▸ **REQUIRED WORK**
Every record that follows must be set down word for word.

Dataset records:
╔══

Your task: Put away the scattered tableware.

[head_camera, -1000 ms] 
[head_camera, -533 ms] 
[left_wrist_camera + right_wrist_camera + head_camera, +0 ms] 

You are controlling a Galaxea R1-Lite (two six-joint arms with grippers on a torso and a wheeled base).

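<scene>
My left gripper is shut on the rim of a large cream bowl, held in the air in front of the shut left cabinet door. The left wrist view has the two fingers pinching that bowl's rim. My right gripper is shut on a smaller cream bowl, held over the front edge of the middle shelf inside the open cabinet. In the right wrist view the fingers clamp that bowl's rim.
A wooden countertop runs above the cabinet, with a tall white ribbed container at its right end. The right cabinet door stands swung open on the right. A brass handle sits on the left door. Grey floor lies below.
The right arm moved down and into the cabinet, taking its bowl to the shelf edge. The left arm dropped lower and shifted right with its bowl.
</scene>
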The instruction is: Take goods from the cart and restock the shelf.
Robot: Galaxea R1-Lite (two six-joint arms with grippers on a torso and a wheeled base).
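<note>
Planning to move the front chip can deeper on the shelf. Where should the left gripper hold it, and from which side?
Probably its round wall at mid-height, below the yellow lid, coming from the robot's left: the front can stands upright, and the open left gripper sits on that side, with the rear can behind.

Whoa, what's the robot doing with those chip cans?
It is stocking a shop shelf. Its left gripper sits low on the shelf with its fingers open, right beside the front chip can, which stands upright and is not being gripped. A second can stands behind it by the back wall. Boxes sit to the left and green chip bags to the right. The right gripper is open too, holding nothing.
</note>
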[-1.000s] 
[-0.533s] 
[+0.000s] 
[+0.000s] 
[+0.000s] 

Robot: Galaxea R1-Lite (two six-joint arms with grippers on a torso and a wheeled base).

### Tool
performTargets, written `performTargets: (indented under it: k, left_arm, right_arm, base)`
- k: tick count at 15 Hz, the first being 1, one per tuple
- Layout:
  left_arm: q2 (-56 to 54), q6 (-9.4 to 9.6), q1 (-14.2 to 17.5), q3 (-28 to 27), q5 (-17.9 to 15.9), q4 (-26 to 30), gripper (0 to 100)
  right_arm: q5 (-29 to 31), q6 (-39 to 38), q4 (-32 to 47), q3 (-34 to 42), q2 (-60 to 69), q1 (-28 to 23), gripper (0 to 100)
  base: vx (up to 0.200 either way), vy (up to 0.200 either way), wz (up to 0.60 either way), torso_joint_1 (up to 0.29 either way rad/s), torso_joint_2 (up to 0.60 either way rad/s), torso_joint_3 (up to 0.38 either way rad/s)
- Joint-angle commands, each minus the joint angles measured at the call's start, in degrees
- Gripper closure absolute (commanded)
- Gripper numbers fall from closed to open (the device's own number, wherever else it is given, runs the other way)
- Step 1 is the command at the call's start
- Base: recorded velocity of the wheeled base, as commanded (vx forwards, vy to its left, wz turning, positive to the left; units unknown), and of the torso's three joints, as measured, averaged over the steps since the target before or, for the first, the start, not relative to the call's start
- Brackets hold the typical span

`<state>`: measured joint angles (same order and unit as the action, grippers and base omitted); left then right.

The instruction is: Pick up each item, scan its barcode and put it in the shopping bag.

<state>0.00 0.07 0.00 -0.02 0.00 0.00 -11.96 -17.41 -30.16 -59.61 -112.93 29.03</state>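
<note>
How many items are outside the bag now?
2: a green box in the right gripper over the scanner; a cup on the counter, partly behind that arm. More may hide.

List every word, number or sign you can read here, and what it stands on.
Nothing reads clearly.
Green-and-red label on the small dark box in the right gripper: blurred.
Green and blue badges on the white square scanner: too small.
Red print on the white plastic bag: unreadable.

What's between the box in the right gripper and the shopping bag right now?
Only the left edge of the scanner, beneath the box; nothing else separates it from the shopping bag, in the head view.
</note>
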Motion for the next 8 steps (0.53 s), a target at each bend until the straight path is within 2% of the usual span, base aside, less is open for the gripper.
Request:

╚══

▸ **EXERCISE RESPONSE**
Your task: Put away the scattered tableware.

[head_camera, -1000 ms] 
[head_camera, -533 ms] 
[left_wrist_camera + right_wrist_camera + head_camera, +0 ms] 

You are controlling a Galaxea R1-Lite (two six-joint arms with grippers on a torso and a wheeled base).

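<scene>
My left gripper is shut on the rim of a large cream bowl, held in the air in front of the shut left cabinet door. The left wrist view has the two fingers pinching that bowl's rim. My right gripper is shut on a smaller cream bowl, held over the front edge of the middle shelf inside the open cabinet. In the right wrist view the fingers clamp that bowl's rim.
A wooden countertop runs above the cabinet, with a tall white ribbed container at its right end. The right cabinet door stands swung open on the right. A brass handle sits on the left door. Grey floor lies below.
The right arm moved down and into the cabinet, taking its bowl to the shelf edge. The left arm dropped lower and shifted right with its bowl.
</scene>
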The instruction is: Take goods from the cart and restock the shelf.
Robot: Galaxea R1-Lite (two six-joint arms with grippers on a torso and a wheeled base).
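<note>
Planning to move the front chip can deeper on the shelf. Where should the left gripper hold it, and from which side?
Probably its round wall at mid-height, below the yellow lid, coming from the robot's left: the front can stands upright, and the open left gripper sits on that side, with the rear can behind.

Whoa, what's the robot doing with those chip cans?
It is stocking a shop shelf. Its left gripper sits low on the shelf with its fingers open, right beside the front chip can, which stands upright and is not being gripped. A second can stands behind it by the back wall. Boxes sit to the left and green chip bags to the right. The right gripper is open too, holding nothing.
</note>
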[-1.000s] 
[-0.533s] 
[+0.000s] 
[+0.000s] 
[+0.000s] 

Robot: Galaxea R1-Lite (two six-joint arms with grippers on a torso and a wheeled base).

### Tool
performTargets, written `performTargets: (indented under it: k, left_arm, right_arm, base)`
- k: tick count at 15 Hz, the first being 1, one per tuple
- Layout:
  left_arm: q2 (-56 to 54), q6 (-9.4 to 9.6), q1 (-14.2 to 17.5), q3 (-28 to 27), q5 (-17.9 to 15.9), q4 (-26 to 30), gripper (0 to 100)
  right_arm: q5 (-29 to 31), q6 (-39 to 38), q4 (-32 to 47), q3 (-34 to 42), q2 (-60 to 69), q1 (-28 to 23), gripper (0 to 100)
  base: vx (up to 0.200 either way), vy (up to 0.200 either way), wz (up to 0.60 either way), torso_joint_1 (up to 0.29 either way rad/s), torso_joint_2 (up to 0.60 either way rad/s), torso_joint_3 (up to 0.38 either way rad/s)
- Joint-angle commands, each minus the joint angles measured at the call's start, in degrees
- Gripper closure absolute (commanded)
- Gripper numbers fall from closed to open (the device's own number, wherever else it is given, runs the other way)
- Step 1 is the command at the call's start
- Base: recorded velocity of the wheeled base, as commanded (vx forwards, vy to its left, wz turning, positive to the left; units unknown), and of the torso's three joints, as measured, averaged over the steps since the target before or, for the first, the start, not relative to the call's start
- Brackets hold the typical span

`<state>`: measured joint angles (same order and unit as the action, grippers and base omitted); left then right.

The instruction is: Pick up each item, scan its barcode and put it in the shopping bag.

<state>0.00 0.07 0.00 -0.02 0.00 0.00 -11.96 -17.41 -30.16 -59.61 -112.93 29.03</state>
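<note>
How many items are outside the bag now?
2: a green box in the right gripper over the scanner; a cup on the counter, partly behind that arm. More may hide.

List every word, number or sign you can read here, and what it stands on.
Nothing reads clearly.
Green-and-red label on the small dark box in the right gripper: blurred.
Green and blue badges on the white square scanner: too small.
Red print on the white plastic bag: unreadable.

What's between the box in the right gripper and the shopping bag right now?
Only the left edge of the scanner, beneath the box; nothing else separates it from the shopping bag, in the head view.
</note>
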Motion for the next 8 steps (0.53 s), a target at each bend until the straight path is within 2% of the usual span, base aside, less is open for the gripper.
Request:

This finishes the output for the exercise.